## INSTRUCTIONS FOR THE TASK
Please tell how many of the lines below contain "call", using only a number.

## PROVIDED RECORDS
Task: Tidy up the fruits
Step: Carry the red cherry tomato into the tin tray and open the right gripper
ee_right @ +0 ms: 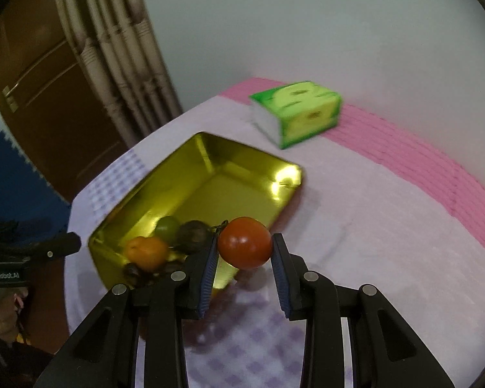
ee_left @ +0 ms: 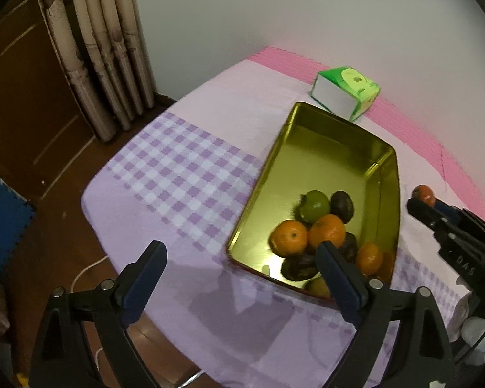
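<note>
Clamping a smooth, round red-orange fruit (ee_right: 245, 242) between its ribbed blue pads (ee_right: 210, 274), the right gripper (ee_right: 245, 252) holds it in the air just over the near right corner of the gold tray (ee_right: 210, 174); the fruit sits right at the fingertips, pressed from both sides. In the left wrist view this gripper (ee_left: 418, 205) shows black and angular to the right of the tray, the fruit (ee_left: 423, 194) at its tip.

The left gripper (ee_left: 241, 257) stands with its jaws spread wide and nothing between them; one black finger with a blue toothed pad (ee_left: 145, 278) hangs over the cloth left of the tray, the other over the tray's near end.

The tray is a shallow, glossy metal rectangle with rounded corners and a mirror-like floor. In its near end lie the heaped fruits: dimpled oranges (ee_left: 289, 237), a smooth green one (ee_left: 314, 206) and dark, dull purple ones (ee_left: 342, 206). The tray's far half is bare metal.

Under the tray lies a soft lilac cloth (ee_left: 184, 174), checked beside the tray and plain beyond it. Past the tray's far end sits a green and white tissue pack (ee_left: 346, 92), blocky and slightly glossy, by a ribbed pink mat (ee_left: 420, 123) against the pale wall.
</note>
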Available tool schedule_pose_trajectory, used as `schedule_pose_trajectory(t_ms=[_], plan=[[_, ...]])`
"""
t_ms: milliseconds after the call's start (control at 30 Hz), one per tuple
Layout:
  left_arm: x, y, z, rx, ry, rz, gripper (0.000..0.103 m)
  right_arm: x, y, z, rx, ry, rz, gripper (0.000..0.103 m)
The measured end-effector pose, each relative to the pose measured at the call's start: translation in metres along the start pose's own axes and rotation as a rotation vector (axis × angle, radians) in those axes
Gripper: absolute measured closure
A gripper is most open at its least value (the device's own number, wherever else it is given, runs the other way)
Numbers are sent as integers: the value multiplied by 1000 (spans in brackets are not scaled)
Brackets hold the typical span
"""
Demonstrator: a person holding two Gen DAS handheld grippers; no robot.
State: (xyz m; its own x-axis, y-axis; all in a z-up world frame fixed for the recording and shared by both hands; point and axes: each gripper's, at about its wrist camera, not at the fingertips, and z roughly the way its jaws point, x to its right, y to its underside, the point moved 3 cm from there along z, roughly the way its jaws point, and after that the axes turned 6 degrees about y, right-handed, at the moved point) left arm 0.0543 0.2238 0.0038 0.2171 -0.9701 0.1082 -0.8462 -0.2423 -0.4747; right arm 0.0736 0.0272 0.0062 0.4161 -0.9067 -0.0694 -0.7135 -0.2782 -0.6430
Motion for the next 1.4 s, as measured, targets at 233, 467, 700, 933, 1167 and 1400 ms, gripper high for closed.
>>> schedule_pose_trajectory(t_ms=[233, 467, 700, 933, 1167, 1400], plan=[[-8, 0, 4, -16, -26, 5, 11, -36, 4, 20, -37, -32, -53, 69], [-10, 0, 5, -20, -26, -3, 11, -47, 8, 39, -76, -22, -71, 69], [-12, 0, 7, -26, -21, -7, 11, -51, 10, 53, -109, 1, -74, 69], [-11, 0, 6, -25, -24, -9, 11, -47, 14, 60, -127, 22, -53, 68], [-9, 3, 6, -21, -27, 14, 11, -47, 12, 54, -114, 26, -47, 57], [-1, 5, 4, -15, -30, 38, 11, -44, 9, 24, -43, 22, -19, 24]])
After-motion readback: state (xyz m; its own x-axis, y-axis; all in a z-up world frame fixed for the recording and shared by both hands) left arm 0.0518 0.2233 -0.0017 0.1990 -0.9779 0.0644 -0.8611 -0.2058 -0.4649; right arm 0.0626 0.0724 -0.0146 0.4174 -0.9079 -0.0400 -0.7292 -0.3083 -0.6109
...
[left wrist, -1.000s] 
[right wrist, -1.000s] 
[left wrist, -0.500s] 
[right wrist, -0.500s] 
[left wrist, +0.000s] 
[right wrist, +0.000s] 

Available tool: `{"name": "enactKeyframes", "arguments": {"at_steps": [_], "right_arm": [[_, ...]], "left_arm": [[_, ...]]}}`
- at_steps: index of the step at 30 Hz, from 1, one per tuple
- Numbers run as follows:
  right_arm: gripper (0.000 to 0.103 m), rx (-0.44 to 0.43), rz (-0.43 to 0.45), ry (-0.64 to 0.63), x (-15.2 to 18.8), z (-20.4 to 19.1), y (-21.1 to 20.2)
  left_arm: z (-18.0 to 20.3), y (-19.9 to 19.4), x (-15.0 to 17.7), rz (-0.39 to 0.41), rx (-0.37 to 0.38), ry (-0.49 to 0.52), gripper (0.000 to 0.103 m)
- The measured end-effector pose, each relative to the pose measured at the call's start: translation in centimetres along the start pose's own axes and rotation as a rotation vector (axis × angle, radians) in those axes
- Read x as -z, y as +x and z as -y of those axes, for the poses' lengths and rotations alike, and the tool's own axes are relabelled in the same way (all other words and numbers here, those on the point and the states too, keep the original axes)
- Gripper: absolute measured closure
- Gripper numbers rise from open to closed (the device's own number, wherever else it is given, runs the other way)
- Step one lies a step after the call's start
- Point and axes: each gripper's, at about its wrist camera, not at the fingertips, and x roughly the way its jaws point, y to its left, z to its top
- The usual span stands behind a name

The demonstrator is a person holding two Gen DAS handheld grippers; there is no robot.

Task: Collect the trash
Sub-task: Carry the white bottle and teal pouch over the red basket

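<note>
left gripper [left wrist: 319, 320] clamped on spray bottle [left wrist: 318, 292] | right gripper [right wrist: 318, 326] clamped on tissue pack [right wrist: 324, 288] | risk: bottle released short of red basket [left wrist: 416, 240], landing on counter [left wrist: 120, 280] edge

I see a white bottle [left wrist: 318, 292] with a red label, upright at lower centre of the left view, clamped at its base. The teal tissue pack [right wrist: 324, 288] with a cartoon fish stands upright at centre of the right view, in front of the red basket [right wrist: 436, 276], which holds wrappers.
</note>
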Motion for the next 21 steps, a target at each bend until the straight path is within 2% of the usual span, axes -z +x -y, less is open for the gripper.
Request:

## PROBLEM SOLUTION
4